Exercise
The data needs to be returned in full, exactly as it reads.

Excerpts from a dataset:
——————

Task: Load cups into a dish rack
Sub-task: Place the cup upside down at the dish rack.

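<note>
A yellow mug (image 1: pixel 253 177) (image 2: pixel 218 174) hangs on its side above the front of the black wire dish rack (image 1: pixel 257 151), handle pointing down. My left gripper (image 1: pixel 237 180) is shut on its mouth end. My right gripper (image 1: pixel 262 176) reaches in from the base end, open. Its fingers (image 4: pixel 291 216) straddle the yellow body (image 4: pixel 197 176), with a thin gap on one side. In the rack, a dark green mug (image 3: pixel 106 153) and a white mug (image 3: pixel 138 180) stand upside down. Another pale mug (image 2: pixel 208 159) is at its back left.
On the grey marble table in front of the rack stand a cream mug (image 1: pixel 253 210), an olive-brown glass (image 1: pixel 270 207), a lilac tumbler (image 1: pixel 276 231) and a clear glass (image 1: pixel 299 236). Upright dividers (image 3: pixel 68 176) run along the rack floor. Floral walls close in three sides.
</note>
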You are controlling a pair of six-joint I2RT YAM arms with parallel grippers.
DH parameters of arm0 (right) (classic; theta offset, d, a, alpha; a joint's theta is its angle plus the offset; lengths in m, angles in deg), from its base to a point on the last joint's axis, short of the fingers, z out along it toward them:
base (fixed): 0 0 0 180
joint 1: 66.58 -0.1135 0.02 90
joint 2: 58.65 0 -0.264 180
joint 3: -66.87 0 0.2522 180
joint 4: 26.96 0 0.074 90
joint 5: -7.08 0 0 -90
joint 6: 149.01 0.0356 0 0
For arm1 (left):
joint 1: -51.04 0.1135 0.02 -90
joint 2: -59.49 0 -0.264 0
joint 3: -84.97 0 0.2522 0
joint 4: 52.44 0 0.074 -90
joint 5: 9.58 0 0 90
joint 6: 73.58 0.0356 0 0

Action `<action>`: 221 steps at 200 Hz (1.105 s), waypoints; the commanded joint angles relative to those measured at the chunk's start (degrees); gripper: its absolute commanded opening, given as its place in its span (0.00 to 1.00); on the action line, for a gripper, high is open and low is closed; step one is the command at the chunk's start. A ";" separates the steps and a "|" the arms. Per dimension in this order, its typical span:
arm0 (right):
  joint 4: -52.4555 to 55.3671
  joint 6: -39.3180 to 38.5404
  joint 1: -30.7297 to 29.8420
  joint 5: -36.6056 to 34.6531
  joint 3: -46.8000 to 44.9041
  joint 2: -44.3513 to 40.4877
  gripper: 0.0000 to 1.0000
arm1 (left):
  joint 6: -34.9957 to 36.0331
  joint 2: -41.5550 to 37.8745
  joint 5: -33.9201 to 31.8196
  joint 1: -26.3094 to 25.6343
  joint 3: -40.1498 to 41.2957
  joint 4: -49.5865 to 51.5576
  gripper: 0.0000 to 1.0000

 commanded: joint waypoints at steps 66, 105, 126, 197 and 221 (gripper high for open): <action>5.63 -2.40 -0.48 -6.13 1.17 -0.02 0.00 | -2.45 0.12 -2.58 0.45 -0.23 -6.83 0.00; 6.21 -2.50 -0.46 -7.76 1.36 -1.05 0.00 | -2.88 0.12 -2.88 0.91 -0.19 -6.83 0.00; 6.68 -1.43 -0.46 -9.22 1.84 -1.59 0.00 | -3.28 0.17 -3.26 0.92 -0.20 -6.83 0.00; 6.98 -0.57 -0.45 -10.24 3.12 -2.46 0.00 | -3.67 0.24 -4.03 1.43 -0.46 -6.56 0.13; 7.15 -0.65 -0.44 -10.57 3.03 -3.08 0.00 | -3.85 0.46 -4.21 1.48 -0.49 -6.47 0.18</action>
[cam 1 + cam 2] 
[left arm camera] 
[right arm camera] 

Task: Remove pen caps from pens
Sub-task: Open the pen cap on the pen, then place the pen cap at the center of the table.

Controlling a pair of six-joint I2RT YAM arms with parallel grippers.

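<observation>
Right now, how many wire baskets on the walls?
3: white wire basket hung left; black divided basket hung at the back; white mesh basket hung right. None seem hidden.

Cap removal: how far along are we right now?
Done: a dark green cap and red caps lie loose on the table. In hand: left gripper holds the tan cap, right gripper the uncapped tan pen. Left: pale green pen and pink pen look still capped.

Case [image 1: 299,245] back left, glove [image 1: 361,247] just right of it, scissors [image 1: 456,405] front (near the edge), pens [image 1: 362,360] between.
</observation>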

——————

Expected answer
Task: Load cups into a dish rack
Sub-task: Place the cup upside down at the dish rack.

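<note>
A yellow mug (image 1: pixel 253 177) (image 2: pixel 218 174) hangs on its side above the front of the black wire dish rack (image 1: pixel 257 151), handle pointing down. My left gripper (image 1: pixel 237 180) is shut on its mouth end. My right gripper (image 1: pixel 262 176) reaches in from the base end, open. Its fingers (image 4: pixel 291 216) straddle the yellow body (image 4: pixel 197 176), with a thin gap on one side. In the rack, a dark green mug (image 3: pixel 106 153) and a white mug (image 3: pixel 138 180) stand upside down. Another pale mug (image 2: pixel 208 159) is at its back left.
On the grey marble table in front of the rack stand a cream mug (image 1: pixel 253 210), an olive-brown glass (image 1: pixel 270 207), a lilac tumbler (image 1: pixel 276 231) and a clear glass (image 1: pixel 299 236). Upright dividers (image 3: pixel 68 176) run along the rack floor. Floral walls close in three sides.
</note>
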You are controlling a pair of six-joint I2RT YAM arms with parallel grippers.
DH parameters of arm0 (right) (classic; theta offset, d, a, alpha; a joint's theta is its angle plus the offset; lengths in m, angles in deg), from its base to a point on the last joint's axis, short of the fingers, z out along it toward them:
base (fixed): 0 0 0 180
joint 1: 66.58 -0.1135 0.02 90
joint 2: 58.65 0 -0.264 180
joint 3: -66.87 0 0.2522 180
joint 4: 26.96 0 0.074 90
joint 5: -7.08 0 0 -90
joint 6: 149.01 0.0356 0 0
For arm1 (left):
joint 1: -51.04 0.1135 0.02 -90
joint 2: -59.49 0 -0.264 0
joint 3: -84.97 0 0.2522 0
joint 4: 52.44 0 0.074 -90
joint 5: 9.58 0 0 90
joint 6: 73.58 0.0356 0 0

Action `<action>`: 221 steps at 200 Hz (1.105 s), waypoints; the commanded joint angles relative to those measured at the chunk's start (degrees); gripper: its absolute commanded opening, given as its place in its span (0.00 to 1.00); on the action line, for a gripper, high is open and low is closed; step one is the command at the chunk's start. A ";" separates the steps and a "|" the arms. Per dimension in this order, its typical span:
arm0 (right):
  joint 4: -52.4555 to 55.3671
  joint 6: -39.3180 to 38.5404
  joint 1: -30.7297 to 29.8420
  joint 5: -36.6056 to 34.6531
  joint 3: -46.8000 to 44.9041
  joint 2: -44.3513 to 40.4877
  gripper: 0.0000 to 1.0000
arm1 (left):
  joint 6: -34.9957 to 36.0331
  joint 2: -41.5550 to 37.8745
  joint 5: -33.9201 to 31.8196
  joint 1: -26.3094 to 25.6343
  joint 3: -40.1498 to 41.2957
  joint 4: -49.5865 to 51.5576
  gripper: 0.0000 to 1.0000

 commanded: joint waypoints at steps 66, 105, 126, 197 and 221 (gripper high for open): <action>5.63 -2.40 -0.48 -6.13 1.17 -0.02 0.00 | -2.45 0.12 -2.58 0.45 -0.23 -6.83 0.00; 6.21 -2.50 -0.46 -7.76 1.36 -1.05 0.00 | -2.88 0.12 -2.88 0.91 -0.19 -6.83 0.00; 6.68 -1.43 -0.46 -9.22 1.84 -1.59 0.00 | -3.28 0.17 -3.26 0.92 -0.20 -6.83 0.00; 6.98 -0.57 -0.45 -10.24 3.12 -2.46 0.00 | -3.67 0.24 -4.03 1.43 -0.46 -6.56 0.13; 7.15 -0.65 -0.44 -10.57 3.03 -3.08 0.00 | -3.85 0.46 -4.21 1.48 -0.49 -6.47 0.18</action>
[cam 1 + cam 2] 
[left arm camera] 
[right arm camera] 

Task: Remove pen caps from pens
Sub-task: Open the pen cap on the pen, then place the pen cap at the center of the table.

Controlling a pair of six-joint I2RT YAM arms with parallel grippers.

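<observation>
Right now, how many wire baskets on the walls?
3: white wire basket hung left; black divided basket hung at the back; white mesh basket hung right. None seem hidden.

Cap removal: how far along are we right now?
Done: a dark green cap and red caps lie loose on the table. In hand: left gripper holds the tan cap, right gripper the uncapped tan pen. Left: pale green pen and pink pen look still capped.

Case [image 1: 299,245] back left, glove [image 1: 361,247] just right of it, scissors [image 1: 456,405] front (near the edge), pens [image 1: 362,360] between.
</observation>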

No more output is needed.